Direktur Teknis dan Fasilitas DJBC Iyan Rubianto menyampaikan bahwa cukai MBDK akan menyasar ke industri yang memproduksi minuman siap saji, bukan ke warung-warung tradisional.
“Kalau di warung-warung kaya minuman teh, segala macam kopi, itu biasanya gulanya tidak sedikit, nanti kita tidak ke arah sana, tapi ke industri,” katanya dalam Kuliah Umum Menggali Potensi Cukai, dikutip Selasa (23/7/2024).
Dalam paparannya, pemerintah menyasar dua kelompok produk MBDK yang akan dikenakan cukai, yaitu minuman siap saji dan konsentrat yang dikemas dalam bentuk penjualan eceran.
Iyan menjelaskan, untuk minuman siap saji, produk yang dikenai cukai, diantaranya sari buah kemasan dengan tambahan gula, minuman berenergi, minuman lainnya seperti kopi, teh, minuman berkarbonasi, dan lainnya, serta minuman spesial Asia seperti larutan penyegar.

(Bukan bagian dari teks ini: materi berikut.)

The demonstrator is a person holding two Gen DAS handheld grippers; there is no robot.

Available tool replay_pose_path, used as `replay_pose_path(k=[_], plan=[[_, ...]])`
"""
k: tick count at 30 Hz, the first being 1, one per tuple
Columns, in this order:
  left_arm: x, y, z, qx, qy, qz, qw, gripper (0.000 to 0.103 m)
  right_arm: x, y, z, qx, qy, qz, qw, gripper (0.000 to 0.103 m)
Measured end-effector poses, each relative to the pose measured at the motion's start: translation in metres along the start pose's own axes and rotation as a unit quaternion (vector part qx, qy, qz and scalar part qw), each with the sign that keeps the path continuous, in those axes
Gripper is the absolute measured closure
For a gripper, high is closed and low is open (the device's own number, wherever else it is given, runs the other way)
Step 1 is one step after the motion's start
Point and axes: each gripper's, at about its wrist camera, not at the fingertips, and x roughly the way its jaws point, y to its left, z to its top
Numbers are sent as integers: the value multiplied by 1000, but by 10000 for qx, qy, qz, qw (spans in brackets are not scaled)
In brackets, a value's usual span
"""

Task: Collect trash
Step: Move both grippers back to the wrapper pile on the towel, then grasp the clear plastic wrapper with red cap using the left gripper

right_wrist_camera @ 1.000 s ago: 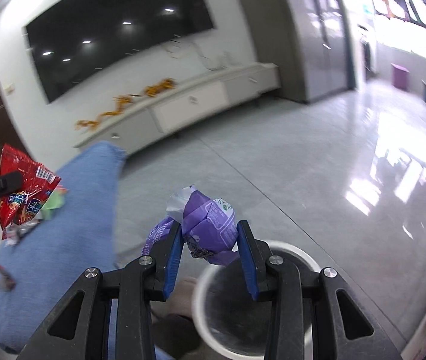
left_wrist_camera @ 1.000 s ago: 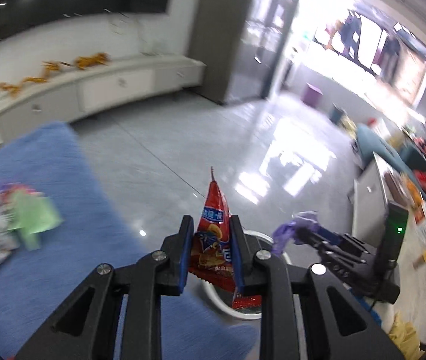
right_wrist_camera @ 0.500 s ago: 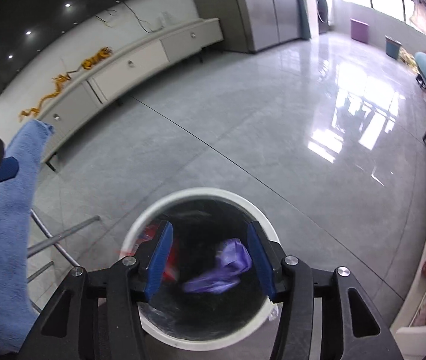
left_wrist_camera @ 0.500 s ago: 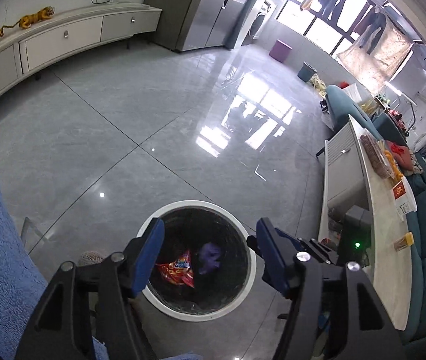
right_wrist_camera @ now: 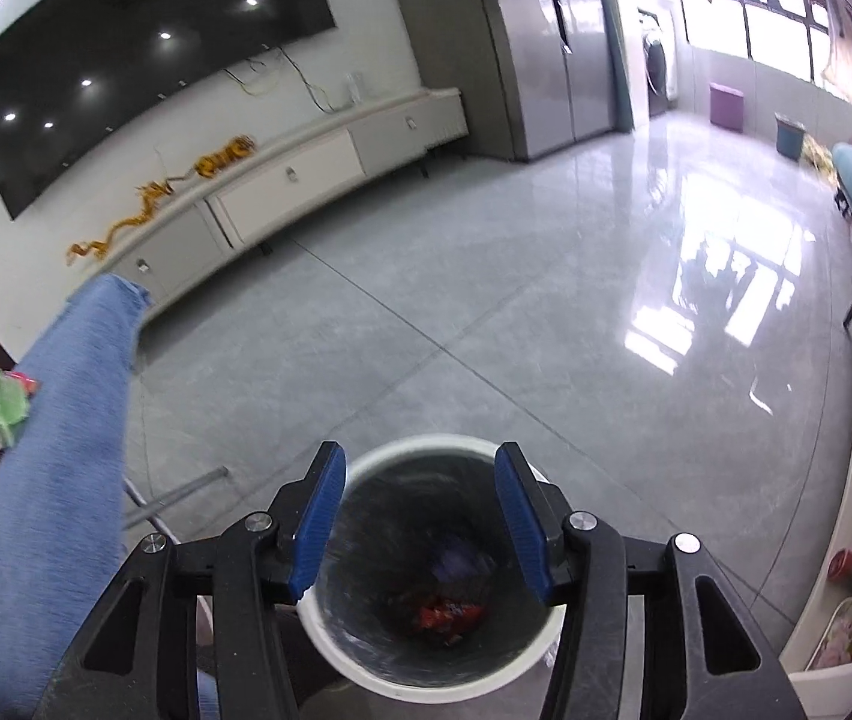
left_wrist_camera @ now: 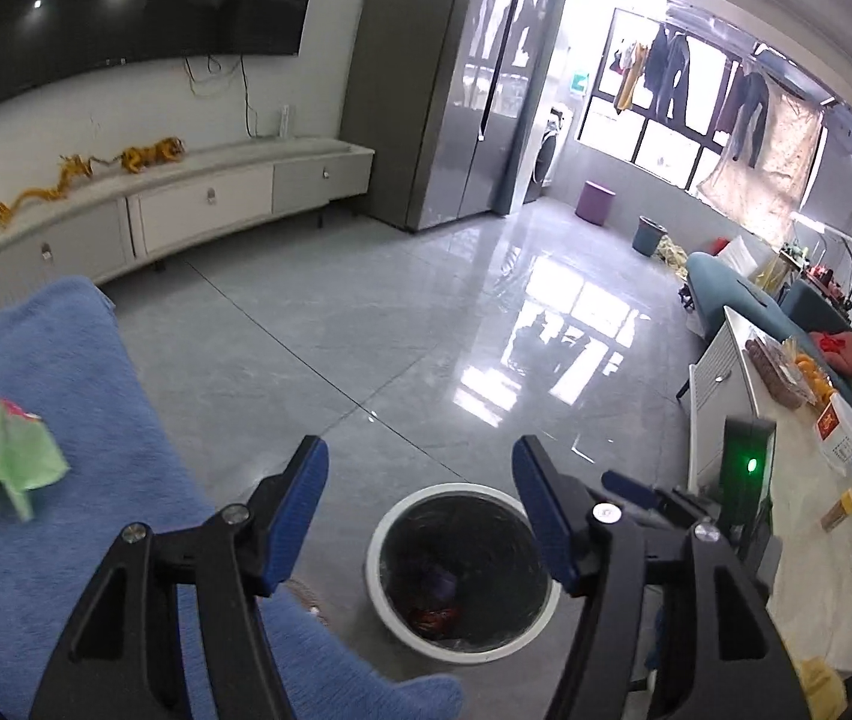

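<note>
Blue pads on both tools stand apart with nothing between them — the left tool [left_wrist_camera: 417, 504] wide, the right tool [right_wrist_camera: 420, 516] a little narrower; their jaws have just been opening. Both hover above the white-rimmed bin [right_wrist_camera: 330, 645] on the floor. A red snack wrapper [right_wrist_camera: 447, 615] and a purple wrapper [right_wrist_camera: 456, 561] lie at the bottom of the bin, so this drop looks done.

More trash [left_wrist_camera: 12, 456] — a pale green piece among crumpled wrappers — lies on the blue-covered tabletop [left_wrist_camera: 84, 372], left of the bin. Swing back there next, I'd say, keep the jaws wide on approach, and pinch one piece at its thickest fold.

Mind the cloth's edge hanging just beside the bin, and the metal leg [right_wrist_camera: 177, 495] between tabletop and bin.
</note>
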Motion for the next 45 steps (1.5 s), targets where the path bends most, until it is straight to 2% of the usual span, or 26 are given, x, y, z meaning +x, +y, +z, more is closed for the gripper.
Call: replay_pose_path(k=[6,14,20,23,26,31,36,43,45], plan=[[-78,31,-13,39,-495,542,9973,41,-37,48,18,-373,-424,300,9980,52],[-172,111,-51,-610,-980,1182,9863,41,-80,119,33,-839,-841,893,9889,49],[-210,162,-94,-883,-973,1551,9791,41,-102,164,37,-1170,-973,1141,9817,45],[-214,184,-117,-1002,-842,1642,9777,41,-104,180,35,-1320,-948,1199,9794,44],[-209,200,-139,-1187,-603,1570,9786,41,-101,194,30,-1455,-872,1275,9772,43],[-187,200,-164,-1124,-209,1425,9832,41,-91,209,21,-1607,-694,1284,9762,43],[-161,199,-171,-1064,56,1252,9864,41,-76,215,16,-1642,-462,1287,9769,42],[-136,212,-172,-1130,319,1158,9863,42,-51,235,8,-1879,-139,1402,9720,41],[-129,215,-173,-1102,427,1155,9863,47,-40,245,5,-1970,-28,1475,9692,41]])
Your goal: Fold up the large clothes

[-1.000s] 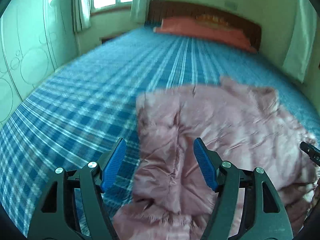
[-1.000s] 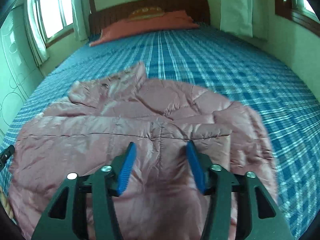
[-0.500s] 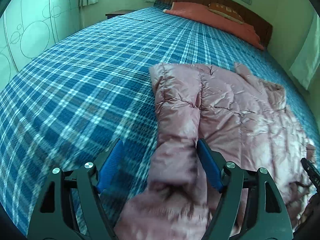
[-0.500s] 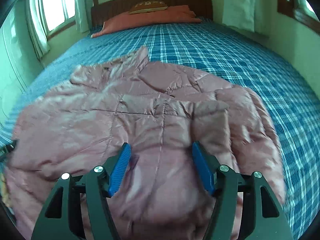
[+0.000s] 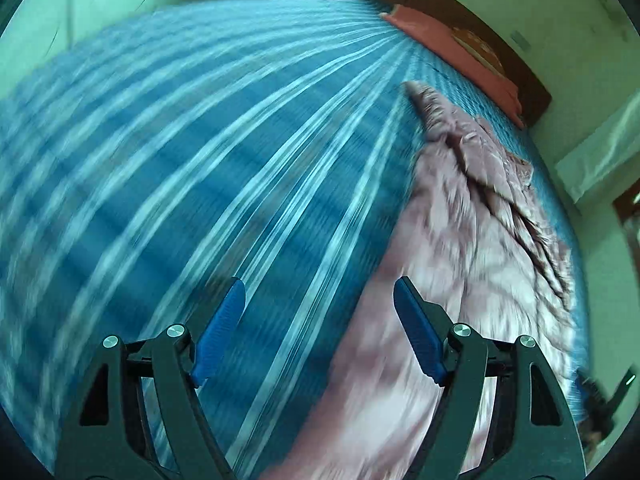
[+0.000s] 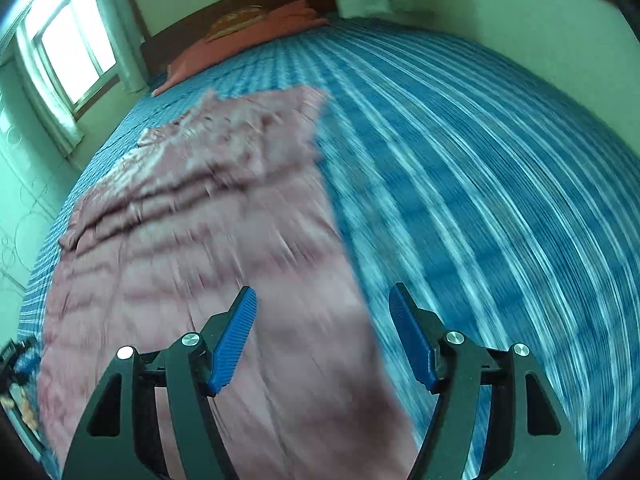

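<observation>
On plaid bed [image 6: 480, 152], pink jacket [image 6: 200, 240] lies lengthwise, collar seemingly toward headboard [image 6: 240, 4].

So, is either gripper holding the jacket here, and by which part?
Nothing is held. Left gripper and right gripper are both open over the jacket.

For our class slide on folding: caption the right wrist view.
Open right claw above the pink jacket's edge on a blue plaid bed, motion-blurred.

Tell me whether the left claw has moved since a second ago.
Yes. The left claw swung left: the jacket now lies right of it, plaid bedspread between its fingers.
</observation>
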A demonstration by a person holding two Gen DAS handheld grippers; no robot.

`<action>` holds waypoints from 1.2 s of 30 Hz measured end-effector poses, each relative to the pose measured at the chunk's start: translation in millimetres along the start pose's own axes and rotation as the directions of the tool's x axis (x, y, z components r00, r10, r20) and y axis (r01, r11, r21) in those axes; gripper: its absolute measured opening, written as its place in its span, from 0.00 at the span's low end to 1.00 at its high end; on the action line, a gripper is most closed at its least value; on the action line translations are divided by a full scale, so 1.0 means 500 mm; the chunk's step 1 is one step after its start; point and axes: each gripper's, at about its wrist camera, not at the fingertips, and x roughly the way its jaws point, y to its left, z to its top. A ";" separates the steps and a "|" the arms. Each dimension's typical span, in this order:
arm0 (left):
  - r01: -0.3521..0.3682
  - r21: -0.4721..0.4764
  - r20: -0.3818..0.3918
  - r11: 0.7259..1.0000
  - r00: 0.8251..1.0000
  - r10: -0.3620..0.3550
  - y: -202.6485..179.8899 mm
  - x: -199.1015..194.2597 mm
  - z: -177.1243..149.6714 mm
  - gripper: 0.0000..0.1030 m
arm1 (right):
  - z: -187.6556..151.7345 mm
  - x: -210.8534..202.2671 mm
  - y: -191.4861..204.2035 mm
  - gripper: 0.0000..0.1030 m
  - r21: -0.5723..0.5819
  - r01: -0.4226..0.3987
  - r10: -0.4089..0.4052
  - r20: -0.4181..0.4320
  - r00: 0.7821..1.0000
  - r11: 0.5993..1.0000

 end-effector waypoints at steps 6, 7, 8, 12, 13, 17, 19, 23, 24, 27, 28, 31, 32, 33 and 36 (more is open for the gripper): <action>0.120 -0.161 0.013 0.980 0.993 -0.120 0.072 -0.092 -0.115 0.74 | -0.123 -0.077 -0.107 0.66 0.158 -0.067 0.068 -0.001 0.998 0.985; 0.141 -0.186 0.011 0.973 0.990 -0.141 0.078 -0.100 -0.134 0.74 | -0.140 -0.085 -0.121 0.66 0.193 -0.092 0.094 0.000 0.996 0.977; 0.157 -0.205 0.008 0.966 0.987 -0.158 0.081 -0.106 -0.151 0.74 | -0.151 -0.088 -0.129 0.66 0.216 -0.112 0.115 -0.001 0.993 0.970; 0.223 -0.266 0.015 0.938 0.974 -0.227 0.086 -0.139 -0.225 0.74 | -0.195 -0.103 -0.158 0.66 0.310 -0.216 0.222 0.016 0.975 0.926; 0.235 -0.279 0.012 0.931 0.970 -0.241 0.086 -0.141 -0.236 0.74 | -0.204 -0.104 -0.159 0.66 0.324 -0.239 0.246 0.019 0.969 0.915; 0.299 -0.323 0.025 0.898 0.951 -0.307 0.089 -0.149 -0.278 0.74 | -0.234 -0.105 -0.147 0.66 0.344 -0.298 0.307 0.031 0.951 0.890; 0.316 -0.330 0.036 0.889 0.946 -0.322 0.086 -0.153 -0.286 0.74 | -0.244 -0.113 -0.140 0.68 0.338 -0.317 0.321 0.044 0.946 0.886; 0.370 -0.374 0.044 0.850 0.923 -0.382 0.085 -0.158 -0.302 0.74 | -0.255 -0.103 -0.116 0.68 0.362 -0.412 0.425 0.047 0.904 0.836; 0.371 -0.374 0.043 0.850 0.923 -0.383 0.082 -0.155 -0.301 0.74 | -0.258 -0.096 -0.108 0.68 0.369 -0.429 0.445 0.046 0.894 0.824; 0.362 -0.367 0.046 0.857 0.927 -0.372 0.070 -0.143 -0.302 0.74 | -0.255 -0.087 -0.088 0.68 0.352 -0.420 0.426 0.065 0.902 0.836; 0.362 -0.364 0.051 0.858 0.928 -0.370 0.067 -0.139 -0.301 0.74 | -0.253 -0.086 -0.084 0.68 0.349 -0.421 0.423 0.074 0.903 0.837; 0.371 -0.362 0.065 0.855 0.925 -0.374 0.058 -0.131 -0.294 0.74 | -0.244 -0.081 -0.082 0.68 0.354 -0.446 0.445 0.088 0.891 0.822; 0.376 -0.365 0.071 0.852 0.924 -0.377 0.055 -0.128 -0.292 0.74 | -0.240 -0.075 -0.076 0.68 0.356 -0.451 0.452 0.086 0.888 0.818; 0.376 -0.368 0.073 0.850 0.923 -0.377 0.053 -0.123 -0.288 0.74 | -0.237 -0.071 -0.074 0.68 0.356 -0.452 0.454 0.084 0.887 0.818; 0.377 -0.384 0.078 0.843 0.923 -0.377 0.048 -0.115 -0.277 0.74 | -0.228 -0.060 -0.062 0.68 0.352 -0.448 0.449 0.084 0.889 0.822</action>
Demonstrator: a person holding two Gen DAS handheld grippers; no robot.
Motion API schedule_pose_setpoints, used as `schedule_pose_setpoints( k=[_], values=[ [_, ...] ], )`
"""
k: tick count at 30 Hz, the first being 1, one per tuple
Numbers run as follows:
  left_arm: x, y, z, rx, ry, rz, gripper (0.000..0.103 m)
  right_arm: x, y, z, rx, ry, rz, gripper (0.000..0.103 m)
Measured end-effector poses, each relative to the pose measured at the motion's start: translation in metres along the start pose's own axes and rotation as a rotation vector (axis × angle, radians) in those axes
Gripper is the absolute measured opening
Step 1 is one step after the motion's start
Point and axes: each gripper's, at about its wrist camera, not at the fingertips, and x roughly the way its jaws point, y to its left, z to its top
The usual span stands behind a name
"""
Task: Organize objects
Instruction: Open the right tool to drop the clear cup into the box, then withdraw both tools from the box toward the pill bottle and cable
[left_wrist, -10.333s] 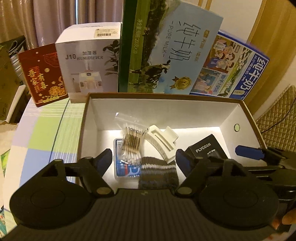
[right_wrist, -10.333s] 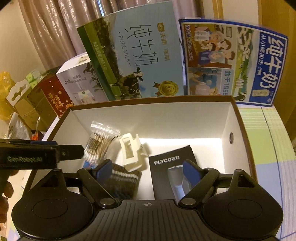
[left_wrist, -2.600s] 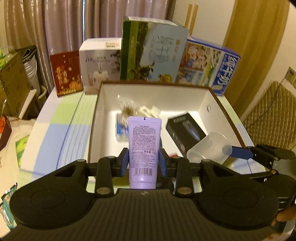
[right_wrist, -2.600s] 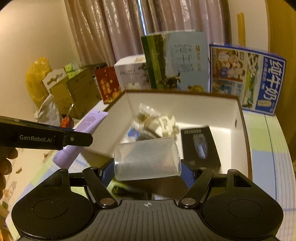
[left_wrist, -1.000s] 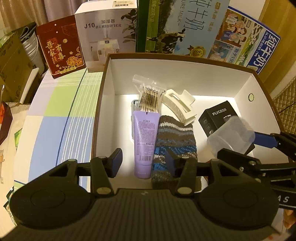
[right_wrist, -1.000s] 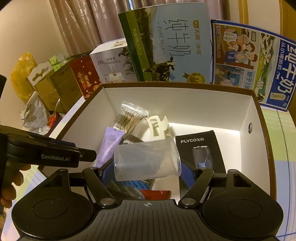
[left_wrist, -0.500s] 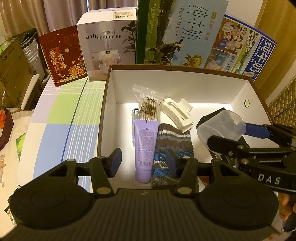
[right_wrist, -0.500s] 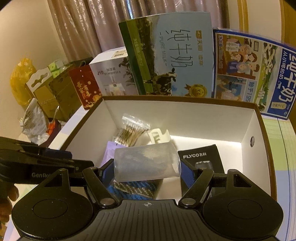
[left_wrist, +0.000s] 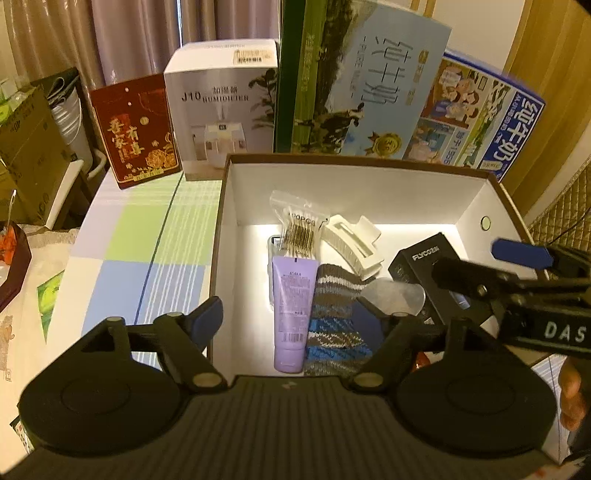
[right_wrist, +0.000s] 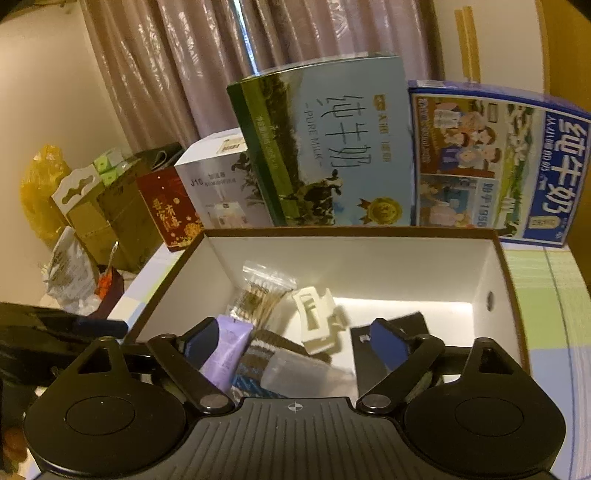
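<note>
Now that the right gripper has spread wide and let go, the clear cup lies inside the box on the striped sock, while the left gripper gapes empty, suggesting placement is done.

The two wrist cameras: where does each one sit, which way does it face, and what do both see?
Left wrist: on the open left gripper, looking down into the white box; the right gripper crosses its right side.
Right wrist: on the open right gripper, facing the box and milk cartons.
Both show the purple tube, striped sock, clear cup and hair claw.
</note>
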Motion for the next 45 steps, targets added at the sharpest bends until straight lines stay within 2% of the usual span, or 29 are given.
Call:
schedule_pose_setpoints(
  k=[3,6,16,26,45],
  values=[
    [-0.009,-0.001,-0.002,0.000,-0.015,-0.008,0.081,-0.013,-0.004,-0.009,0.019,0.000,-0.014,0.096],
    [-0.018,-0.003,-0.007,0.001,-0.027,-0.006,0.083,-0.025,-0.007,-0.018,0.041,-0.002,-0.025,0.101],
    [-0.052,-0.002,-0.021,-0.010,-0.068,-0.012,0.089,-0.062,-0.006,-0.037,0.081,-0.021,-0.040,0.101],
    [-0.085,-0.006,-0.041,-0.023,-0.111,-0.009,0.091,-0.093,0.003,-0.047,0.119,-0.036,-0.050,0.101],
    [-0.122,-0.011,-0.109,-0.057,-0.069,-0.014,0.091,-0.138,0.026,-0.090,0.102,0.004,-0.077,0.101]
  ],
)
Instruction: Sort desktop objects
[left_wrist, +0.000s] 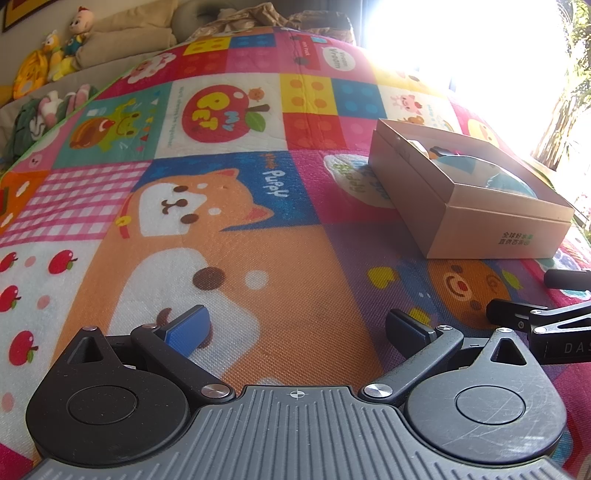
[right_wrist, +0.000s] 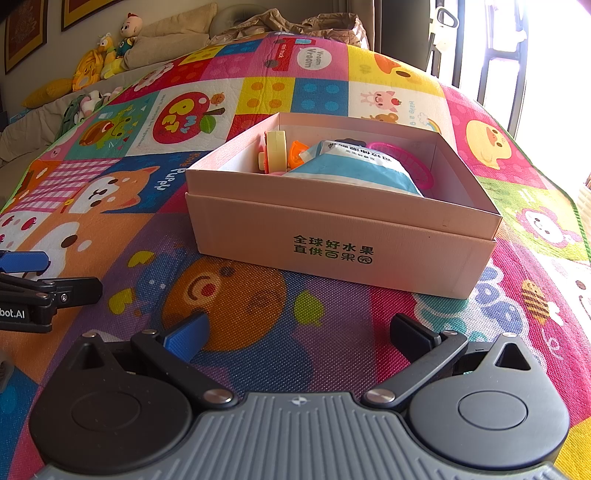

Sementara itu, untuk konsentrat yang dikemas dalam bentuk penjualan eceran, yaitu yang berbentuk bubuk seperti kopi sachet, cair seperti sirup, kental manis, dan yang berbentuk padat seperti effervescent.
Lebih lanjut, pemerintah akan melakukan pembatasan atau menetapkan produk MBDK tidak dipungut cukai yang nantinya akan diatur dalam peraturan menteri keuangan (PMK).
Produk tersebut terbagi dalam tiga kategori. Pertama, untuk keperluan medis, seperti susu formula atau produk lainnya sesuai dengan masukan BPOM dan Kementerian Kesehatan.
Kedua, madu, jus sayur atau jus buah tanpa pemanis tambahan. Ketiga, minuman yang dijual dan dikonsumsi di tempat, misalnya di warung makan.
Iyan menambahkan untuk besaran tarif cukai MBDK, akan ditetapkan spesifik per liter berdasarkan kandungan gula.
Sebagaimana diketahui, hingga saat ini masih belum ada kepastian dari pemerintah terkait waktu pelaksanaan kebijakan tarif cukai untuk MBDK.
Sebelumnya, Direktur Jenderal Bea dan Cukai Kemenkeu Askolani menyampaikan bahwa pemerintah akan terus menyiapkan berjalannya kebijakan pengenaan tarif MBDK pada 2025 jika belum dapat diimplementasikan tahun ini.
“Disiapkan untuk 2025. Kalau sampai 2024 nggak bisa jalan, kami antisipasi lah. Tergantung pemerintah, kan kita harus ikutin posisi lintas K/L [persetujuan draf PP sebelum diserahkan ke Presiden],” katanya.